**Work item**
A word-for-word transcription of the listing is all that is needed.

**Provided records**
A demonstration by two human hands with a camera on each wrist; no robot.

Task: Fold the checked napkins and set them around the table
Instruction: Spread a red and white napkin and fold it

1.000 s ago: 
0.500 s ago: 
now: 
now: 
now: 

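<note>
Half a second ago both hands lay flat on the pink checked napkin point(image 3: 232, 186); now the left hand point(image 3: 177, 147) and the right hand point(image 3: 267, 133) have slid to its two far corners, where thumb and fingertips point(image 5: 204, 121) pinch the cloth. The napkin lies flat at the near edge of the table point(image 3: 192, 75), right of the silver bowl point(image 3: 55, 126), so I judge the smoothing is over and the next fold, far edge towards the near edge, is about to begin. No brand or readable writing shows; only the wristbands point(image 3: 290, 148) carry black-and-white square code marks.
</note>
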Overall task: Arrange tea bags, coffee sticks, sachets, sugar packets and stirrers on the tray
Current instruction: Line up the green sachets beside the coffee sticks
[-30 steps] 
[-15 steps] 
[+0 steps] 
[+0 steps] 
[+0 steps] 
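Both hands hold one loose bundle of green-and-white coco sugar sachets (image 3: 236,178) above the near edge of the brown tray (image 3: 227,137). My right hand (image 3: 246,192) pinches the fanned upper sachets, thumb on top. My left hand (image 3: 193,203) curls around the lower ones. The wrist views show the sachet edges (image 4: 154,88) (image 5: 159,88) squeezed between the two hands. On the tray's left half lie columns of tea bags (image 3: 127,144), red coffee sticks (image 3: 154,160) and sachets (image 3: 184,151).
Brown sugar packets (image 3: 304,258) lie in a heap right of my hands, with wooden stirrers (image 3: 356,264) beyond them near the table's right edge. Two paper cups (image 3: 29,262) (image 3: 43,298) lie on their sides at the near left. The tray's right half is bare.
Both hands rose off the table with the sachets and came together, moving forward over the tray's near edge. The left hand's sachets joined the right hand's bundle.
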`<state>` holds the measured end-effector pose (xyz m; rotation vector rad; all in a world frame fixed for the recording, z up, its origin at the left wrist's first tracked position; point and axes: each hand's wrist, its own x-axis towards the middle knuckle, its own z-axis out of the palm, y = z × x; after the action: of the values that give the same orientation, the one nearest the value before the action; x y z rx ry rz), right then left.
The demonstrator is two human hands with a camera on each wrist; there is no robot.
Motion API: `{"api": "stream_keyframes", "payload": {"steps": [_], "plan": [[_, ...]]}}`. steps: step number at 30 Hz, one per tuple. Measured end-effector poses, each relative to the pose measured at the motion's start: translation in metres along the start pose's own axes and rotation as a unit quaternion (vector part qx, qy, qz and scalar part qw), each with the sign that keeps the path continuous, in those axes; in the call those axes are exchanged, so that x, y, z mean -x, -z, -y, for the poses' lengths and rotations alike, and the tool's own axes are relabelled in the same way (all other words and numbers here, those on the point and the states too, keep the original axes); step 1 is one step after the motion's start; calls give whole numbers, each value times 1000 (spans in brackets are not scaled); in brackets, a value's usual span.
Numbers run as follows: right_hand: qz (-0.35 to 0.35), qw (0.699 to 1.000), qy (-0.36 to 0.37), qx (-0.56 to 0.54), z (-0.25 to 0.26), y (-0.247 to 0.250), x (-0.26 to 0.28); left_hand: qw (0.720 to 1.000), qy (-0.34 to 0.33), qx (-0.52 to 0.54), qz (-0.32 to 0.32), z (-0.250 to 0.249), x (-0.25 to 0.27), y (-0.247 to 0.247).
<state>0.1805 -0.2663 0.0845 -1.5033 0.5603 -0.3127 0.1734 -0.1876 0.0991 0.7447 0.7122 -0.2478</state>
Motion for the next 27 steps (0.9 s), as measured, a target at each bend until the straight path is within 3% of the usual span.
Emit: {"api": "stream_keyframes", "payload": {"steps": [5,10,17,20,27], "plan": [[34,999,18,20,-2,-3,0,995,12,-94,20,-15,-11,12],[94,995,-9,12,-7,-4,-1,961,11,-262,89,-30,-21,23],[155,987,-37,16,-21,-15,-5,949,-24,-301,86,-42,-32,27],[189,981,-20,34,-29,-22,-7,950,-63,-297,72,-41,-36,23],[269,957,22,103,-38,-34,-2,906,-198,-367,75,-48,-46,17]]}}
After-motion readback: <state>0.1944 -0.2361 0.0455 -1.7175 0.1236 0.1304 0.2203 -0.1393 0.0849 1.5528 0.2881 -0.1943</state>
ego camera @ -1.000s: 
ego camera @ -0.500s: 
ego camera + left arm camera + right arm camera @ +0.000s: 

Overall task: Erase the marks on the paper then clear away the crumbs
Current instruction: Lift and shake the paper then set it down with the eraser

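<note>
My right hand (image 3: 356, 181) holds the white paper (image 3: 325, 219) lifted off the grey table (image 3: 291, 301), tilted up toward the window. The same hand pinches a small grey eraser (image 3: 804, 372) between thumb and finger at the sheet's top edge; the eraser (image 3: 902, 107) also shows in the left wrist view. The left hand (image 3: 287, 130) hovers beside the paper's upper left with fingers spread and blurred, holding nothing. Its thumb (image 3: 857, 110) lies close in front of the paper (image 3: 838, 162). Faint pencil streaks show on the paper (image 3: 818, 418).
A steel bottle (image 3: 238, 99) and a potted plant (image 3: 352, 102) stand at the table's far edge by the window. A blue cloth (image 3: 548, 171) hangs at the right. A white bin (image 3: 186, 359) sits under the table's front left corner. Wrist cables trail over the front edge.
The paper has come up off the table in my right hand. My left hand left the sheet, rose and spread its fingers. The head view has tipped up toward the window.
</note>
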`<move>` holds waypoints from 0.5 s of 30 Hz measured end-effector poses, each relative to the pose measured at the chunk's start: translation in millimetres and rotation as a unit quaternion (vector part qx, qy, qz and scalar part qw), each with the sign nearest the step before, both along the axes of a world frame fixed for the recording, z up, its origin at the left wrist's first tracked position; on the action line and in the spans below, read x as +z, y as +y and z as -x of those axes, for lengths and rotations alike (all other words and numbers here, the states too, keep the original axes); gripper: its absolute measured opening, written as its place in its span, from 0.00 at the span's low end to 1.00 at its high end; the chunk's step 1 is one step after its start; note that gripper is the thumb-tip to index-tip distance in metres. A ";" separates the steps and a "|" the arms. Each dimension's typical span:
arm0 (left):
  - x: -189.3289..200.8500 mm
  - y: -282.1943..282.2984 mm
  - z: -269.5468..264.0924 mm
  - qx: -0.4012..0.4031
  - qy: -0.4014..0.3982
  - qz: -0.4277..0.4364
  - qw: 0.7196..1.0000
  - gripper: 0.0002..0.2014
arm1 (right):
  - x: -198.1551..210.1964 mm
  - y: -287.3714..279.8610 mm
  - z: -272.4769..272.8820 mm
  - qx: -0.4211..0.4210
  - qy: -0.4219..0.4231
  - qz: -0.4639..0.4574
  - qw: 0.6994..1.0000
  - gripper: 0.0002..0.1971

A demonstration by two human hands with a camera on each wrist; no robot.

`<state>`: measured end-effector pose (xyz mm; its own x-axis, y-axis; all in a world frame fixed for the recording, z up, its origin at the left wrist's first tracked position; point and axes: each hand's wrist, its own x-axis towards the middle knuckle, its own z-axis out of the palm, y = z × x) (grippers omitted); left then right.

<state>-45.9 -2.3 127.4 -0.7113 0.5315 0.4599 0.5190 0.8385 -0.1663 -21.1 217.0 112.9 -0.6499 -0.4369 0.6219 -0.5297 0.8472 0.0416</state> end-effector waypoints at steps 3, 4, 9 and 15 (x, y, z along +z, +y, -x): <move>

**Solution for this task**
A demonstration by two human hands with a camera on each wrist; no robot.

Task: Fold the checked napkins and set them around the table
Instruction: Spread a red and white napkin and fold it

1.000 s ago: 
0.500 s ago: 
now: 
now: 
now: 

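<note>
Half a second ago both hands lay flat on the pink checked napkin point(image 3: 232, 186); now the left hand point(image 3: 177, 147) and the right hand point(image 3: 267, 133) have slid to its two far corners, where thumb and fingertips point(image 5: 204, 121) pinch the cloth. The napkin lies flat at the near edge of the table point(image 3: 192, 75), right of the silver bowl point(image 3: 55, 126), so I judge the smoothing is over and the next fold, far edge towards the near edge, is about to begin. No brand or readable writing shows; only the wristbands point(image 3: 290, 148) carry black-and-white square code marks.
</note>
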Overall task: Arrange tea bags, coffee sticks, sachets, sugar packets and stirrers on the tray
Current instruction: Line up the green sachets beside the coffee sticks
[-30 steps] 
[-15 steps] 
[+0 steps] 
[+0 steps] 
[+0 steps] 
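Both hands hold one loose bundle of green-and-white coco sugar sachets (image 3: 236,178) above the near edge of the brown tray (image 3: 227,137). My right hand (image 3: 246,192) pinches the fanned upper sachets, thumb on top. My left hand (image 3: 193,203) curls around the lower ones. The wrist views show the sachet edges (image 4: 154,88) (image 5: 159,88) squeezed between the two hands. On the tray's left half lie columns of tea bags (image 3: 127,144), red coffee sticks (image 3: 154,160) and sachets (image 3: 184,151).
Brown sugar packets (image 3: 304,258) lie in a heap right of my hands, with wooden stirrers (image 3: 356,264) beyond them near the table's right edge. Two paper cups (image 3: 29,262) (image 3: 43,298) lie on their sides at the near left. The tray's right half is bare.
Both hands rose off the table with the sachets and came together, moving forward over the tray's near edge. The left hand's sachets joined the right hand's bundle.
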`<state>` holds the measured end-effector pose (xyz m; rotation vector rad; all in a world frame fixed for the recording, z up, its origin at the left wrist's first tracked position; point and axes: each hand's wrist, its own x-axis towards the middle knuckle, its own z-axis out of the palm, y = z × x; after the action: of the values that give the same orientation, the one nearest the value before the action; x y z rx ry rz), right then left.
The demonstrator is two human hands with a camera on each wrist; there is no robot.
Motion API: `{"api": "stream_keyframes", "payload": {"steps": [_], "plan": [[_, ...]]}}`. steps: step number at 30 Hz, one per tuple. Measured end-effector poses, each relative to the pose measured at the motion's start: translation in metres along the start pose's own axes and rotation as a unit quaternion (vector part qx, qy, qz and scalar part qw), each with the sign that keeps the path continuous, in those axes; in the call those axes are exchanged, so that x, y, z mean -x, -z, -y, for the poses' lengths and rotations alike, and the tool's own axes are relabelled in the same way (all other words and numbers here, those on the point and the states too, keep the original axes); step 1 is one step after the motion's start; calls give whole numbers, each value times 1000 (spans in brackets are not scaled); in brackets, a value's usual span.
Numbers run as follows: right_hand: qz (-0.35 to 0.35), qw (0.699 to 1.000), qy (-0.36 to 0.37), qx (-0.56 to 0.54), z (-0.25 to 0.26), y (-0.247 to 0.250), x (-0.26 to 0.28); left_hand: qw (0.720 to 1.000), qy (-0.34 to 0.33), qx (-0.52 to 0.54), qz (-0.32 to 0.32), z (-0.250 to 0.249), x (-0.25 to 0.27), y (-0.247 to 0.247).
<state>0.1805 -0.2663 0.0845 -1.5033 0.5603 -0.3127 0.1734 -0.1876 0.0991 0.7447 0.7122 -0.2478</state>
Motion for the next 27 steps (0.9 s), as measured, a target at each bend until the straight path is within 3% of the usual span.
Emit: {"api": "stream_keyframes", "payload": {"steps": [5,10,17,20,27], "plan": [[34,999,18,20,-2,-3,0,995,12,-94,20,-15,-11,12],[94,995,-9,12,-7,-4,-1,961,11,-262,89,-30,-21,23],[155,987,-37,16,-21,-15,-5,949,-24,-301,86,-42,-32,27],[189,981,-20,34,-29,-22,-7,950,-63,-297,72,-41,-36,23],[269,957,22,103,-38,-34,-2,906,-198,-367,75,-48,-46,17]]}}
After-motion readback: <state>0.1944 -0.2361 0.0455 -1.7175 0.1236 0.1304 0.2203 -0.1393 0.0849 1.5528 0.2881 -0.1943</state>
ego camera @ -1.000s: 
ego camera @ -0.500s: 
ego camera + left arm camera + right arm camera @ +0.000s: 

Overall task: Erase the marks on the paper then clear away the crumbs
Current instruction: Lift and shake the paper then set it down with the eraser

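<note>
My right hand (image 3: 356, 181) holds the white paper (image 3: 325, 219) lifted off the grey table (image 3: 291, 301), tilted up toward the window. The same hand pinches a small grey eraser (image 3: 804, 372) between thumb and finger at the sheet's top edge; the eraser (image 3: 902, 107) also shows in the left wrist view. The left hand (image 3: 287, 130) hovers beside the paper's upper left with fingers spread and blurred, holding nothing. Its thumb (image 3: 857, 110) lies close in front of the paper (image 3: 838, 162). Faint pencil streaks show on the paper (image 3: 818, 418).
A steel bottle (image 3: 238, 99) and a potted plant (image 3: 352, 102) stand at the table's far edge by the window. A blue cloth (image 3: 548, 171) hangs at the right. A white bin (image 3: 186, 359) sits under the table's front left corner. Wrist cables trail over the front edge.
The paper has come up off the table in my right hand. My left hand left the sheet, rose and spread its fingers. The head view has tipped up toward the window.
</note>
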`<move>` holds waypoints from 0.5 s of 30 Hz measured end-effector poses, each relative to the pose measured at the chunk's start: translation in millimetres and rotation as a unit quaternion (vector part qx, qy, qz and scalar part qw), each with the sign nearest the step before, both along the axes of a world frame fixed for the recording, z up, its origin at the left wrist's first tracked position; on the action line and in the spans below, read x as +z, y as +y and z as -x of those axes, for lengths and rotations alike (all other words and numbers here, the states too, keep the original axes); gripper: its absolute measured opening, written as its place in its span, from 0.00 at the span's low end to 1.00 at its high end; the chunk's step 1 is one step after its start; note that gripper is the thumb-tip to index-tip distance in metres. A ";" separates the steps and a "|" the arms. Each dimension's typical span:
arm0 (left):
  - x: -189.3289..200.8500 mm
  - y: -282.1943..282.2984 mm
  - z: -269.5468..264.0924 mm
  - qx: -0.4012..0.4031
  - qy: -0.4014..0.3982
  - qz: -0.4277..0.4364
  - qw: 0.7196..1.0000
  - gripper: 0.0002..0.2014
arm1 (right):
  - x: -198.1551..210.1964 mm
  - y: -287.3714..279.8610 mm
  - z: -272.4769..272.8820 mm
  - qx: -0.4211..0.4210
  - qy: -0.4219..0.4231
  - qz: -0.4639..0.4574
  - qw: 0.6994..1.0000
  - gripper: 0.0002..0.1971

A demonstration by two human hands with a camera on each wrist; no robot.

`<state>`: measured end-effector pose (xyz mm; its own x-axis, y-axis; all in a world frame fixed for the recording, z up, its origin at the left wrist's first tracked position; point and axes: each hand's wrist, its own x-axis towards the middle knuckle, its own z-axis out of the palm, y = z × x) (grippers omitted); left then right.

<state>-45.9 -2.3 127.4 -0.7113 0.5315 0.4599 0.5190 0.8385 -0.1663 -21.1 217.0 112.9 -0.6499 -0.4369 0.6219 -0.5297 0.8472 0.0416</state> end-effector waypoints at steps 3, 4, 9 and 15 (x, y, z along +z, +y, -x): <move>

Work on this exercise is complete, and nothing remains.